(Problem requirements) Your answer consists of the lines in the data that contain "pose". Copy each of them.
=== Provided material ===
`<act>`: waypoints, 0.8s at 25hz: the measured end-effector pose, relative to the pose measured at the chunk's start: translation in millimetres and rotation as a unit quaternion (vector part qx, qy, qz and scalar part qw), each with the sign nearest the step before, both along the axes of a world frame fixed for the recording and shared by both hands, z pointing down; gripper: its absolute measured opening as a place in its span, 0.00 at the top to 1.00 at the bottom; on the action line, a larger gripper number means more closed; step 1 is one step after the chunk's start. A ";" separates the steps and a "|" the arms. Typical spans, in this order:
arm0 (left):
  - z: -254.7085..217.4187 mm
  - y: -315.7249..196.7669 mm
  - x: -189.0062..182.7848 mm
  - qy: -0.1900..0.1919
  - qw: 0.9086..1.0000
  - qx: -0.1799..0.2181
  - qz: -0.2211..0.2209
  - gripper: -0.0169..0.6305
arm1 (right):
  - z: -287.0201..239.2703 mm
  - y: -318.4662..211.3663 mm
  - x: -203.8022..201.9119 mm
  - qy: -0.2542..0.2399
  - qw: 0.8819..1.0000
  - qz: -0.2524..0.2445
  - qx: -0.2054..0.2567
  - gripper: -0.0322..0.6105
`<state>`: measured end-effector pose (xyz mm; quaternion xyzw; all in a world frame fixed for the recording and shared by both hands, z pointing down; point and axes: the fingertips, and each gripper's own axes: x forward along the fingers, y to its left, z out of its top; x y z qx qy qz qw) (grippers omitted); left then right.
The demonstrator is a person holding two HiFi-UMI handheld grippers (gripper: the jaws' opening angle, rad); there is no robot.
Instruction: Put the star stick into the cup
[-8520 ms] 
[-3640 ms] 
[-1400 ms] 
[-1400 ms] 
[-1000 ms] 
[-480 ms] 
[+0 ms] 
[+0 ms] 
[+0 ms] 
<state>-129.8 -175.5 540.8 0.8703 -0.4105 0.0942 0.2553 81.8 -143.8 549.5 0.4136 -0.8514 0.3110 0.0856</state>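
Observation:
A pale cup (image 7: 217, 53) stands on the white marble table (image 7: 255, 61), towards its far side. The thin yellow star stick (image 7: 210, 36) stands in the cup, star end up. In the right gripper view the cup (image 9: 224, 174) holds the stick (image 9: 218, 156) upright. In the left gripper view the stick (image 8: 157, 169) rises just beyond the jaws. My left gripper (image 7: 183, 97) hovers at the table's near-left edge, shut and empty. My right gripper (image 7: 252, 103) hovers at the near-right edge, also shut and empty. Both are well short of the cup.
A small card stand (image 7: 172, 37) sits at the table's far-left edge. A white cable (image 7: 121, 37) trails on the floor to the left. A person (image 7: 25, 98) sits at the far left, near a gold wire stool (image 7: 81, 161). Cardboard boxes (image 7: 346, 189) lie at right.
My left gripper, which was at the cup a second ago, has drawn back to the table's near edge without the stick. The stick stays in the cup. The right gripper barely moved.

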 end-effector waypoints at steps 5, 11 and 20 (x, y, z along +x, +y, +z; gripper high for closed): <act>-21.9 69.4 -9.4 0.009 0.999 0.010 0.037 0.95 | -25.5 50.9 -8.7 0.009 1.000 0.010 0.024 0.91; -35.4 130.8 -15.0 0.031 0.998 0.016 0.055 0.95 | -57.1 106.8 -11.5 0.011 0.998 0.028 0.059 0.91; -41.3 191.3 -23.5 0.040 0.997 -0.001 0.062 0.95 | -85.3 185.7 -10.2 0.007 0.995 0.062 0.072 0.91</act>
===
(Answer area)
`<act>`: waypoints, 0.8s at 25hz: the measured end-effector pose, relative to the pose measured at the chunk's start: translation in millimetres and rotation as a unit quaternion (vector part qx, qy, qz and scalar part qw), each with the sign nearest the step before, both along the axes of a world frame fixed for the recording and shared by both hands, z pointing down; gripper: its absolute measured opening as a place in its span, 0.00 at the top to 1.00 at the bottom; on the action line, a larger gripper number means more closed; step 1 is one step after the chunk's start. A ";" separates the steps and a "|" the arms. Typical spans, in this order:
`<state>`: measured end-effector pose (xyz mm; quaternion xyzw; all in a world frame fixed for the recording and shared by both hands, z pointing down; point and axes: the fingertips, and each gripper's own axes: x forward along the fingers, y to its left, z out of its top; x y z qx qy qz qw) (grippers omitted); left then right.

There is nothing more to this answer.